Information blocking compliance is particularly urgent. AI systems can inadvertently create violations. For instance, if an automated workflow restricts access to electronic health information (EHI) in unintended ways. Enforcement is active and penalties are real. Leaders must ask vendors tough questions: Does your AI learn from our patient data? How is access to EHI logged and audited? Who governs how our data is used? Transparency isn’t optional, it’s a compliance requirement.
AHA Guidance: Governance Isn’t Optional
The AHA has been clear and consistent: responsible AI adoption is a governance challenge, not just a technology challenge. Hospitals and health systems are urged to ensure any AI deployment is strategically aligned with organizational goals, ethically evaluated with bias assessments conducted locally rather than relying solely on vendor testing, validated in the specific deployment environment, and continuously monitored after go-live.
The AHA’s emphasis on keeping humans-in-the-loop is especially important for HI professionals. When AI influences decisions about clinical documentation, revenue cycle, or patient access to records, human oversight isn’t just best practice, it’s an ethical and increasingly a legal requirement. Responsible AI isn’t a one-time project. It’s an ongoing governance model.
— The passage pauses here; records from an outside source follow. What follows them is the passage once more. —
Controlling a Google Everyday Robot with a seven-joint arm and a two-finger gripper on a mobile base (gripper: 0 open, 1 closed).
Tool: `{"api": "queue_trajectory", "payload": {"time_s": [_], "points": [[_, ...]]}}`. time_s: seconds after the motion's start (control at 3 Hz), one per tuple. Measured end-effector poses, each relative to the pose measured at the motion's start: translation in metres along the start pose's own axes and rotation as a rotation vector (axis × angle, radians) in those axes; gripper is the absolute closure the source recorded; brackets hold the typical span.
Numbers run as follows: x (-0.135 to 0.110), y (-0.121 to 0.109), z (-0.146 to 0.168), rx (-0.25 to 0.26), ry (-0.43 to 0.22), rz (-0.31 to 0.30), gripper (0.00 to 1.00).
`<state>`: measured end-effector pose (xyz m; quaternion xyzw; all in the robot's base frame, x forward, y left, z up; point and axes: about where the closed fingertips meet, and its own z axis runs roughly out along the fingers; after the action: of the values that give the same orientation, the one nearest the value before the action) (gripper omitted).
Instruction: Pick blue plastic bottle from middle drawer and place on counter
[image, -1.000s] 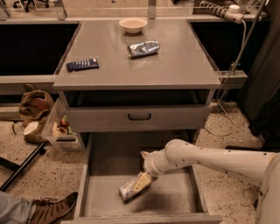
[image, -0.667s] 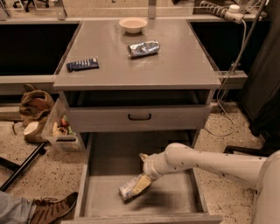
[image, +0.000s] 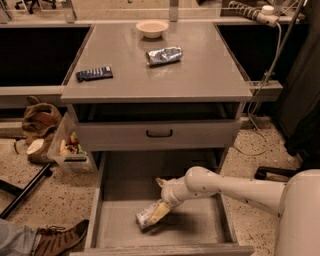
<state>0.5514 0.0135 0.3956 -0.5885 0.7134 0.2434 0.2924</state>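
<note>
Camera view: the gripper (image: 158, 212) is down inside the open middle drawer (image: 200, 225). Its fingers look pinched on the blue plastic bottle (image: 145, 218), but that is hard to see. The bottle lies on its side on the drawer floor. On the counter (image: 200, 75) sit a small bowl (image: 152, 28), a crumpled foil bag (image: 164, 55) and a dark flat thing (image: 94, 74).

speckled terrazzo floor (image: 55, 200), dim warm light; a brown bag (image: 40, 120) and clear bin (image: 75, 159) sit at left.

perhaps a lab: robot gripper (image: 159, 212) in middle drawer (image: 198, 228), power strip (image: 252, 11).
</note>
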Motion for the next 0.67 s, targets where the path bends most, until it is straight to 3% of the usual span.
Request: {"api": "queue_trajectory", "payload": {"time_s": [0.33, 0.67], "points": [[0.0091, -0.0027, 0.0129, -0.010, 0.007, 0.007, 0.00], [0.0091, -0.0027, 0.0130, -0.010, 0.007, 0.007, 0.20]]}}
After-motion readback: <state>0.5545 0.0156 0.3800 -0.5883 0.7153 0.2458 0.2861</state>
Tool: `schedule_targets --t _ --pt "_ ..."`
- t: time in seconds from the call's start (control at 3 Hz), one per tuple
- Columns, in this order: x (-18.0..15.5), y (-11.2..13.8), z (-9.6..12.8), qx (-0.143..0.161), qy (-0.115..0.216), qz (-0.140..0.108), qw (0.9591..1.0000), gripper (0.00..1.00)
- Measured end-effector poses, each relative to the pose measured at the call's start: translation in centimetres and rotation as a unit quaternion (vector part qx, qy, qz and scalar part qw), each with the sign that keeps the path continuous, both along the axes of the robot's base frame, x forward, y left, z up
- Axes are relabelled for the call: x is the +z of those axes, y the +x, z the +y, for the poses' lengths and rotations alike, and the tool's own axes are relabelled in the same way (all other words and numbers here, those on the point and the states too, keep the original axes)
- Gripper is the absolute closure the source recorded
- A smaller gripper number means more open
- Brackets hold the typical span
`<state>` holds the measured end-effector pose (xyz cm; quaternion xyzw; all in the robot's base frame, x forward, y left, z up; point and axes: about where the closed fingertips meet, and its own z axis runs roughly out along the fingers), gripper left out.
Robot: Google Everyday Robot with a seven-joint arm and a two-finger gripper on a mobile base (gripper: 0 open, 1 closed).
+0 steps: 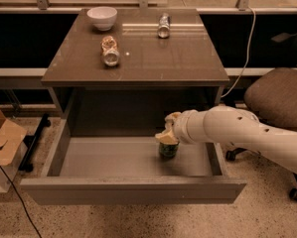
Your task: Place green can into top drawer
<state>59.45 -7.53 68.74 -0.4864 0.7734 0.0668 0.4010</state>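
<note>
Dark green mottled drink can (168,150) stood upright in the open grey-brown top drawer (133,192); release step in hand.
Can sat toward 3 o'clock on the drawer floor. Tan gripper (167,134) on the white arm capped its rim, entering from 3 o'clock. Grasp tight or slack: could not tell. Next, I judged: let go, rise straight, avoid tipping.

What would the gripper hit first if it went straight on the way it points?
The gripper, low inside the open drawer, points down onto the can, which stands upright on the drawer floor. It would meet the can first, probably at its top, though the gripper's exact angle is unclear.
</note>
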Motion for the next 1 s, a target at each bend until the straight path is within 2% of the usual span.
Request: schedule_targets --t 0.33,0.67,1.0 --pt "-0.01 -0.02 0.12 0.001 0.0 0.0 1.0 0.14" --pt "-0.01 -0.04 0.23 0.002 0.0 0.0 1.0 0.0" --pt "-0.01 -0.04 0.23 0.002 0.0 0.0 1.0 0.0"
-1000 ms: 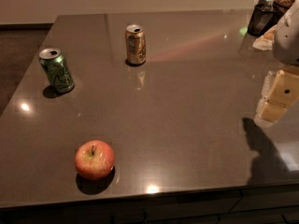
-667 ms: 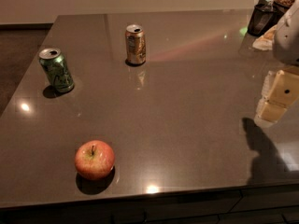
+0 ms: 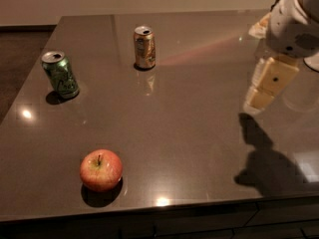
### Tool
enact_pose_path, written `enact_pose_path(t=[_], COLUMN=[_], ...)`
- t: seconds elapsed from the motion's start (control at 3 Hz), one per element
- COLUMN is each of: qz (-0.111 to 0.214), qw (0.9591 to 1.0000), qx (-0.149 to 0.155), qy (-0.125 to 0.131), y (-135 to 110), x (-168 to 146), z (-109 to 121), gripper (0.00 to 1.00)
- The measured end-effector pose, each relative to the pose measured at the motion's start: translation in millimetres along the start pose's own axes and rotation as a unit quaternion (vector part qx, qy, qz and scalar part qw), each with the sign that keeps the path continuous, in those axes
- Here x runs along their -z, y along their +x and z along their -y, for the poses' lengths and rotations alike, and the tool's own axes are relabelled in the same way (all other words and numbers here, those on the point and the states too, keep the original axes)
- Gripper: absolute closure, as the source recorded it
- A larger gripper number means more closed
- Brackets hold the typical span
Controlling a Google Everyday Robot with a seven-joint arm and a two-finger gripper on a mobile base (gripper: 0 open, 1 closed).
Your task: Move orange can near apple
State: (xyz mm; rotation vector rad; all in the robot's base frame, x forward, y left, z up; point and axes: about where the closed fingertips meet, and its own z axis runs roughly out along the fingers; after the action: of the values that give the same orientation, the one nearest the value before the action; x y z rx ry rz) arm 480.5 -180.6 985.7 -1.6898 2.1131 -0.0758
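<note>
The orange can (image 3: 144, 47) stands upright at the far middle of the dark table (image 3: 189, 133), its silver top showing. The red-and-yellow apple (image 3: 101, 170) sits near the front left edge, well apart from the can. My gripper (image 3: 260, 97) hangs above the table's right side, pointing down and to the left, far from both the can and the apple. It holds nothing that I can see. Its shadow falls on the table below it.
A green can (image 3: 60, 74) stands upright at the left, between the orange can and the apple. Some pale objects (image 3: 260, 26) lie at the far right corner, partly hidden behind my arm. The table's front edge runs just below the apple.
My gripper and arm have shifted a little to the left and up over the table's right side. The cans and the apple have not moved.
</note>
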Motion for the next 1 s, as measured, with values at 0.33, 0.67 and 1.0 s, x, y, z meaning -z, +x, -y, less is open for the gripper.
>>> enact_pose_path(t=[0.33, 0.67, 1.0], qz=[0.036, 0.066, 0.096], qw=[0.9992, 0.9969, 0.9926], qx=[-0.009, -0.031, -0.061], qy=[0.017, 0.03, 0.042], y=[-34.8, -65.5, -106.4], x=[-19.3, -42.1, -73.9], z=[37.8, 72.4, 108.8], gripper=[0.0, 0.0, 0.0])
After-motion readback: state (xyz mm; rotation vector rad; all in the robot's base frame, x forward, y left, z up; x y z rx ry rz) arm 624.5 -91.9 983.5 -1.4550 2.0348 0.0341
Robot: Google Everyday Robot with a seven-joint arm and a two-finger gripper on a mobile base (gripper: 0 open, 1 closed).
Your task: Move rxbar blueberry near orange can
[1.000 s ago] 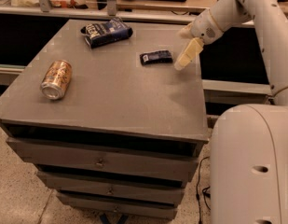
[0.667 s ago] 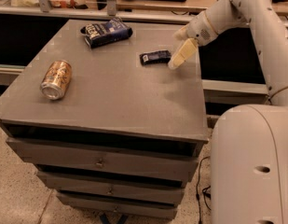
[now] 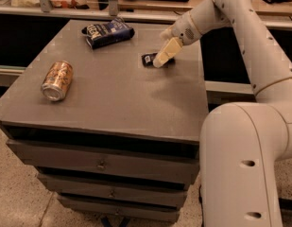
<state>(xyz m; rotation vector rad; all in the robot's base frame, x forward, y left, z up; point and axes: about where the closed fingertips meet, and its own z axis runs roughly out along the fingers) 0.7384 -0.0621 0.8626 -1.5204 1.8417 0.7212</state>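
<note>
Since a second ago we see the gripper (image 3: 160, 60) shift left onto the right end of the rxbar blueberry (image 3: 147, 59), upper centre of the table (image 3: 136, 112), likely to grab it, grip state we cannot tell; orange can (image 3: 56, 80) lies centre-left, well apart.

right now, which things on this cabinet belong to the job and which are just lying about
Job: rxbar blueberry, far right; orange can, on its side, left; gripper, at the bar's right end.
Lying about: dark blue bag with white lettering, far edge.
</note>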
What HI Leaders Should Do Now
The convergence of HTI-5 and AHA guidance points to a clear action agenda:
- Develop a clear AI strategy. Know what tools you have, how they work, and what decisions they influence.
- Ask vendors better questions. Go beyond marketing claims. Demand transparency on data governance, model explainability, and audit trails.
- Build multidisciplinary governance. AI oversight should include HI professionals, clinicians, IT, compliance and legal – not a single team working in isolation.
- Embed information blocking compliance. Audit automated workflows ensuring no AI-driven process unintentionally restricts patient access to EHI.
- Stay curious. Terminology and capabilities will keep evolving. Leaders committed to ongoing learning will be best positioned to guide their organizations.
The Bottom Line
The future of health information management isn’t about choosing between humans and machines. It’s about combining human judgment with machine efficiency – responsibly, transparently, and always in service of patients.
HTI-5 and AHA guidance aren’t obstacles to innovation. They’re a framework for doing it right. AI is already embedded in the tools we use every day. The only real question is whether we deploy it intentionally or let it shape us by default.